• _EXERCISE INSTRUCTIONS_: Wherever the line that contains "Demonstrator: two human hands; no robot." falls, repeat it and the lines after it exactly until the records end, without any pictures.

Dataset excerpts:
· · · · ·

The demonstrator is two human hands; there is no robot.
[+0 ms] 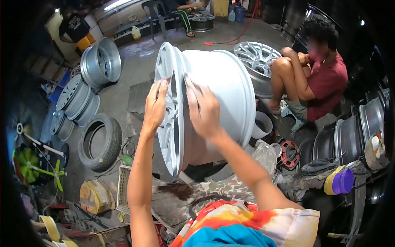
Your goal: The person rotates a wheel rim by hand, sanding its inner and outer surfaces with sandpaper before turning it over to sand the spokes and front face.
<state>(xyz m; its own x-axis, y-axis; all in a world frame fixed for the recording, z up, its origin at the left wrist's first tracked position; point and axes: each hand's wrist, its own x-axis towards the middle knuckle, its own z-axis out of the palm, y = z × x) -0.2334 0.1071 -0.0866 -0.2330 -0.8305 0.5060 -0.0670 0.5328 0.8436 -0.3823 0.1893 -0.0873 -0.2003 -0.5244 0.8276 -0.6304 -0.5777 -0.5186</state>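
Note:
A silver alloy wheel stands on edge before me, its spoked face turned left and its wide barrel to the right. My left hand is at the spoked face, fingers curled together against the outer lip. Across the lip, my right hand lies over the near side of the barrel, its fingers pointing up at the rim edge and smeared by motion. Dark patches show at the fingertips of both hands. Below the wheel, camouflage cloth spreads near my lap.
At right a person in a maroon shirt sits by another spoked wheel. Several wheels and a tire stand at left. A red hose crosses the floor. A purple cup hangs at right.

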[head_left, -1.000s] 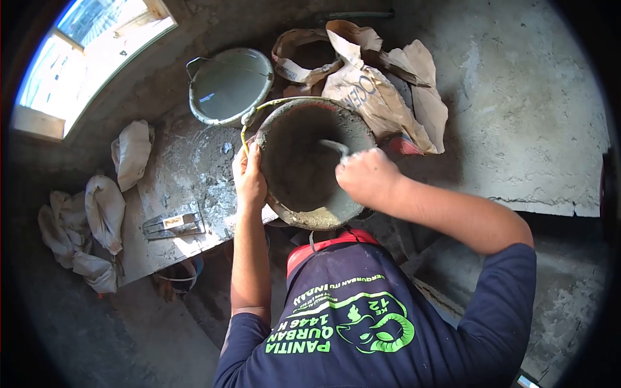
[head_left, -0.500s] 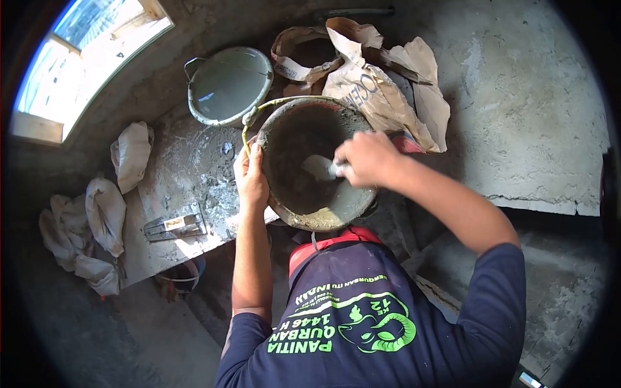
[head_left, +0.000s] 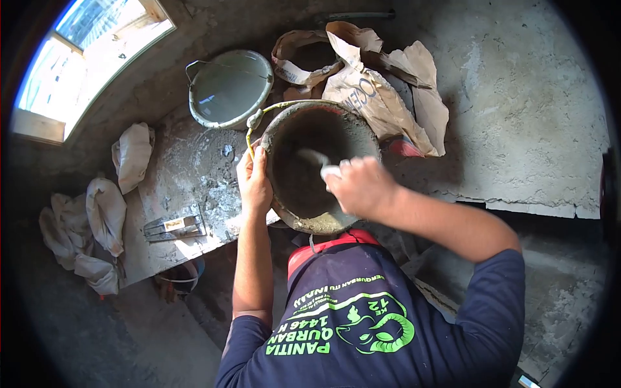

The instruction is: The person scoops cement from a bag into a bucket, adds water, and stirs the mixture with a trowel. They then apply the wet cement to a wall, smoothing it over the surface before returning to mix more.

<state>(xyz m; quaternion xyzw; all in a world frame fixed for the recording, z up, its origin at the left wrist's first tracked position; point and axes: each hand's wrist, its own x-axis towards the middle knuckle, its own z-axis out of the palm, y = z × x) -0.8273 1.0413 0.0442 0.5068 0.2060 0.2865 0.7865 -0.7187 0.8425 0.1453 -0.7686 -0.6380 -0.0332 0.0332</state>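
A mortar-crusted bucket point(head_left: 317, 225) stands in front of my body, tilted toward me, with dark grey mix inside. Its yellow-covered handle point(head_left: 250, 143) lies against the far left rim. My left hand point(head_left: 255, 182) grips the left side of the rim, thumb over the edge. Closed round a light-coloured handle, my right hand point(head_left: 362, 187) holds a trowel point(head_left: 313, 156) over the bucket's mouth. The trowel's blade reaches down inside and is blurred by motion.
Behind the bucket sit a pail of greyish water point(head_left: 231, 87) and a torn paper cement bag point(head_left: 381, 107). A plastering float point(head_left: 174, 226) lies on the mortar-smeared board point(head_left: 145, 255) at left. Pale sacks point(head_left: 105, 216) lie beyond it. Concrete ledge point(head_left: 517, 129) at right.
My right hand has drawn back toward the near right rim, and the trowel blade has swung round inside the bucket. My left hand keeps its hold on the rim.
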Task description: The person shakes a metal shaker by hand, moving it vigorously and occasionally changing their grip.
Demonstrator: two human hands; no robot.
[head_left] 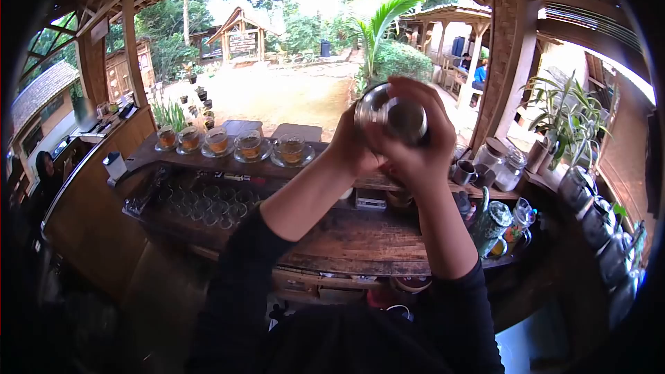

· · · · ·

• _TASK SOLUTION_:
Demonstrator: two human hands; no robot.
[head_left] 

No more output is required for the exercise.